A basket si gioca in 5, ma qui si difende in 2-3 e in attacco giochiamo solo 1 contro 1. Non siamo uniti. Dobbiamo mettere da parte il nostro ego altrimenti non si può andare molto lontano. Questo è il problema più grande di questa squadra.
I problemi societari sono solo una scusa. Abbiamo avuto una riunione dove chiedevamo ai giocatori se avrebbero voluto continuare a giocare a Cantù oppure no e tutti quanti hanno detto di sì. Allora devono farlo. Ognuno è fatto a proprio modo, inutile nasconderlo. Tavernari ci ha salutato per le difficoltà finanziarie ma gli altri hanno voluto continuare a combattere per la squadra però non lo stanno facendo. I problemi economici sono, ripeto, solo una scusa”.

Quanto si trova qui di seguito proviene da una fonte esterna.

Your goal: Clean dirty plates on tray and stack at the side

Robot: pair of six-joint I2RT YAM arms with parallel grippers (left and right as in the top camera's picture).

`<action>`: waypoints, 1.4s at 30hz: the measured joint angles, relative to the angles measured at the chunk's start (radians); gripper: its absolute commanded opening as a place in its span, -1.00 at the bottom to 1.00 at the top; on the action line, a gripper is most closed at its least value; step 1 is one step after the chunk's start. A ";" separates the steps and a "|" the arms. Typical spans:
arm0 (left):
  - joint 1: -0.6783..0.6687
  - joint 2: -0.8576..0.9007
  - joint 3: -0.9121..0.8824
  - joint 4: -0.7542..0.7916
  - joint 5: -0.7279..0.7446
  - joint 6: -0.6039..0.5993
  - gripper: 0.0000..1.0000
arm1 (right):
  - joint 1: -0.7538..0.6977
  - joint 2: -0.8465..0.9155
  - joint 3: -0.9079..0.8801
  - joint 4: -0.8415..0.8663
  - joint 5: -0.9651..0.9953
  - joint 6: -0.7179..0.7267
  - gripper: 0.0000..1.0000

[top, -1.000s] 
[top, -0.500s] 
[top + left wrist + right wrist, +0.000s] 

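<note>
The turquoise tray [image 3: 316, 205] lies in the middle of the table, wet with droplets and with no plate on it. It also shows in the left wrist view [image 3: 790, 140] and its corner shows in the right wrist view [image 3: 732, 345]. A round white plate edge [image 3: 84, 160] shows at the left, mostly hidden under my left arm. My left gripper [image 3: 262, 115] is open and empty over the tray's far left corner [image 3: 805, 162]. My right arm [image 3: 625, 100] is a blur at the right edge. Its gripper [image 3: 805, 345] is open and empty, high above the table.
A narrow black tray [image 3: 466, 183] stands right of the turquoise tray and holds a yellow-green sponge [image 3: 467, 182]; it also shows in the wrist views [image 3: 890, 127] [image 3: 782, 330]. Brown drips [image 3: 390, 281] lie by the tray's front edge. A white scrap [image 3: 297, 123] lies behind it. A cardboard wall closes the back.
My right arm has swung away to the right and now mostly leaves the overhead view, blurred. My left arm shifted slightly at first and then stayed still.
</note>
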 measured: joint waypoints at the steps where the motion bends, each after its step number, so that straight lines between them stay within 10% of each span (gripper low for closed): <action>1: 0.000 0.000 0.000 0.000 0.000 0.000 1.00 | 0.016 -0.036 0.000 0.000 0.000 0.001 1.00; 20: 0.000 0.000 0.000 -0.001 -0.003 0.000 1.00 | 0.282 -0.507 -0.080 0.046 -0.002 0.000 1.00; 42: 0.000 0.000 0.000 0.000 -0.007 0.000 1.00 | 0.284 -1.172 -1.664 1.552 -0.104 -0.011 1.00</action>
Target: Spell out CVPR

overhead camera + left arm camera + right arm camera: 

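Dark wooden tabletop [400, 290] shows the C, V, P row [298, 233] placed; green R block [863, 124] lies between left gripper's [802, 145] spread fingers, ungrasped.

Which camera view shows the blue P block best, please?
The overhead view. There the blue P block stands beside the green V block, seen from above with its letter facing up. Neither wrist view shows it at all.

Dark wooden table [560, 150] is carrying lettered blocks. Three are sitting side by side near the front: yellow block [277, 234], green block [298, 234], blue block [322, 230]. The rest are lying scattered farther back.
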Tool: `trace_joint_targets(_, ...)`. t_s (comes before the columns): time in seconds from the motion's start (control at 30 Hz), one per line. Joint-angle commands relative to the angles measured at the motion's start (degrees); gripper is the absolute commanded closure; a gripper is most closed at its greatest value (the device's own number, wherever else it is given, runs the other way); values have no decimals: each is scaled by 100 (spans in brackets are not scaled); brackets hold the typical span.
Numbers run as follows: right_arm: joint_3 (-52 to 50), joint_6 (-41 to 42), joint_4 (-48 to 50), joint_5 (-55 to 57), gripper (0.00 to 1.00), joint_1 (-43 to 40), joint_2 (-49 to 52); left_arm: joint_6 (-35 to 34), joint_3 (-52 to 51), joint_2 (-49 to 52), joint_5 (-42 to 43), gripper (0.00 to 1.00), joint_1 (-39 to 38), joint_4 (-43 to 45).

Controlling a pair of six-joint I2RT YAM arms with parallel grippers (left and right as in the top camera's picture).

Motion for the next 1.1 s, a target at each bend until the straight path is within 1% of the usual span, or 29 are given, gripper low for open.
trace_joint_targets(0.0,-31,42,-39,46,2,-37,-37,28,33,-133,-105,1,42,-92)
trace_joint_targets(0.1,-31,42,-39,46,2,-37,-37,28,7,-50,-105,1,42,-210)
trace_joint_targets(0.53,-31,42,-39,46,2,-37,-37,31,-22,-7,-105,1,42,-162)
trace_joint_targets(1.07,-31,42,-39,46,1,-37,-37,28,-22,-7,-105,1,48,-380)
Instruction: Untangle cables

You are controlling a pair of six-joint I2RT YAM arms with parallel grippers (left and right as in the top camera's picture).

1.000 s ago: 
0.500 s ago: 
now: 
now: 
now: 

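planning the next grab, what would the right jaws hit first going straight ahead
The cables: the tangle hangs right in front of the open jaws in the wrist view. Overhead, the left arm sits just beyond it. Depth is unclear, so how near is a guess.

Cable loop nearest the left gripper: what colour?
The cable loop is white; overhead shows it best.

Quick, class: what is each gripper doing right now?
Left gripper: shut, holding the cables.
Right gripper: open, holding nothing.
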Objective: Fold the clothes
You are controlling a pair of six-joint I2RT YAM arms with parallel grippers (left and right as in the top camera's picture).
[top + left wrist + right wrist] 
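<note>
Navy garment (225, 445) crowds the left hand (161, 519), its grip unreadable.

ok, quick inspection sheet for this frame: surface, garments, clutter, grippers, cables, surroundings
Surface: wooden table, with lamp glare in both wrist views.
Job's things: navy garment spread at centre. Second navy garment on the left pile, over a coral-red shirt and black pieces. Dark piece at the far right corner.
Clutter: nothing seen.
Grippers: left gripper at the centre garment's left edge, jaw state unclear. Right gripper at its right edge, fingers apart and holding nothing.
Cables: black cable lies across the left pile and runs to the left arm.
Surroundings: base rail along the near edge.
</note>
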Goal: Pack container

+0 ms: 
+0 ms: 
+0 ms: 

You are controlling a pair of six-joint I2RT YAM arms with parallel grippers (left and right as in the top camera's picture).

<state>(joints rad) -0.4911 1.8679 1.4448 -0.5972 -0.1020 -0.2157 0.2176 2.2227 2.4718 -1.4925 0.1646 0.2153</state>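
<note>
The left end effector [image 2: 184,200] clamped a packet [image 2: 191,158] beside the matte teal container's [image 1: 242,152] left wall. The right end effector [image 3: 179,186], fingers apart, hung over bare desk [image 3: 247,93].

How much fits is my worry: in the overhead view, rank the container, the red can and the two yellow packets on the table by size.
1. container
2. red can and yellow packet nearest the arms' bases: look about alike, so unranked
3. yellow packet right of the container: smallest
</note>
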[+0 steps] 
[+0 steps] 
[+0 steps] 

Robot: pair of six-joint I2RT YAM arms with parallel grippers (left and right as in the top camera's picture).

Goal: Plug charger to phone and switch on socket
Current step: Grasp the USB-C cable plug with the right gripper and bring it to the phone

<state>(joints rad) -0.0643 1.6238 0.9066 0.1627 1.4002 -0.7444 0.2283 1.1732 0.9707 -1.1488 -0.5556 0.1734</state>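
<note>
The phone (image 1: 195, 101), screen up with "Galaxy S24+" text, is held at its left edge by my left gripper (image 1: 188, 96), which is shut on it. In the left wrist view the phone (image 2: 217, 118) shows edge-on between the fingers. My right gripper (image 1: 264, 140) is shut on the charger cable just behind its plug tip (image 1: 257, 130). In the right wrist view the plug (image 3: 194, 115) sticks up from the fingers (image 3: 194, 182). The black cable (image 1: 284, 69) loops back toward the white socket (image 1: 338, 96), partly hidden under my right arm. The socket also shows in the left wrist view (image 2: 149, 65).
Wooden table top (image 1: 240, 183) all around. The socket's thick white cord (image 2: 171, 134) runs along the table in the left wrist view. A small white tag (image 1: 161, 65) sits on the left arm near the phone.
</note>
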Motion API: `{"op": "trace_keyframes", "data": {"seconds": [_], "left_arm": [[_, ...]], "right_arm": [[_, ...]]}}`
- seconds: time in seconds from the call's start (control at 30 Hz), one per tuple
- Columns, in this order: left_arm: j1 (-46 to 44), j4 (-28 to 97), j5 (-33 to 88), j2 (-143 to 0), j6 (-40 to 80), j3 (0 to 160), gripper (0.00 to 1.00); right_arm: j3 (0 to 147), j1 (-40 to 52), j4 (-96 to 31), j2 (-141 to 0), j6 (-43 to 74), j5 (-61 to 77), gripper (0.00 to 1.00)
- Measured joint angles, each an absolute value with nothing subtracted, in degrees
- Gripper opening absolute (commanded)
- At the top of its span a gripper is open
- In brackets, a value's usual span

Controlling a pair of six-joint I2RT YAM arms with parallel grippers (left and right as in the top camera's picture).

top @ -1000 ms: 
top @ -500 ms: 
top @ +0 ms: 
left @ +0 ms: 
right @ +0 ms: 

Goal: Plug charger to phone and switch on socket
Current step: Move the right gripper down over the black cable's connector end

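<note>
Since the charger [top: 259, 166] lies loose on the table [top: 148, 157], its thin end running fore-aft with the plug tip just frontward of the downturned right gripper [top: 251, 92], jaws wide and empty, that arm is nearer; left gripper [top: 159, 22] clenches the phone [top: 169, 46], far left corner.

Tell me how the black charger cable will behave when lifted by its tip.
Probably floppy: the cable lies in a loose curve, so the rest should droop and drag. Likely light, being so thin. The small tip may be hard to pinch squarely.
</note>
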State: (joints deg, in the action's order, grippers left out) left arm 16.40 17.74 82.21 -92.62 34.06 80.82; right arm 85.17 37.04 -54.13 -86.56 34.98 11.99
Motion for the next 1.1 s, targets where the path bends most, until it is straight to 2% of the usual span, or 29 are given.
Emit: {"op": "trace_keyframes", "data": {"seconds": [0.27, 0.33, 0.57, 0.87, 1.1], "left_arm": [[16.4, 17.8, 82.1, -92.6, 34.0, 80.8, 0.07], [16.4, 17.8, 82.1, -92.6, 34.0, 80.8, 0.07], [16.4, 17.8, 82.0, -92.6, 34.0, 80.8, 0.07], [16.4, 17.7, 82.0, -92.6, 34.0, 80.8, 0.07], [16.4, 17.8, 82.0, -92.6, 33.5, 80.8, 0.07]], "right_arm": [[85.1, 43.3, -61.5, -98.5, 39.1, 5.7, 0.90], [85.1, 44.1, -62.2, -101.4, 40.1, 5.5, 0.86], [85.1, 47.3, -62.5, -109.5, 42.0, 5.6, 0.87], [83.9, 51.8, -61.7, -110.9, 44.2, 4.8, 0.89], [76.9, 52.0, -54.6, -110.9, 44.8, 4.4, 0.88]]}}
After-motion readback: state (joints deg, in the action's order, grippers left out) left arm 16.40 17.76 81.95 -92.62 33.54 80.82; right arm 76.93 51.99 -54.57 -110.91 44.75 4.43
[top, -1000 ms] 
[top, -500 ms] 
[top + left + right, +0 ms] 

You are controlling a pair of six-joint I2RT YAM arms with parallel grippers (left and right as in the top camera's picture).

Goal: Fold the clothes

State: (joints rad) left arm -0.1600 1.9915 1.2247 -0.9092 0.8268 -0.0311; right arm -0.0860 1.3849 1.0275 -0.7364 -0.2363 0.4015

UMANA REYER VENEZIA: WALTER DE RAFFAELE

“Voglio fare i complimenti ai miei ragazzi perché concludiamo una settimana molto difficile e ricca di trasferte con tre vittorie.
Parlando di oggi, abbiamo giocato una partita molto seria a partire dal primo minuto e siamo riusciti a vincere tranquillamente questa gara.
In conclusione auguro un grosso in bocca al lupo a Cantù e spero che torni a vivere una situazione tranquilla, vista la gloriosa storia che la contraddistingue”.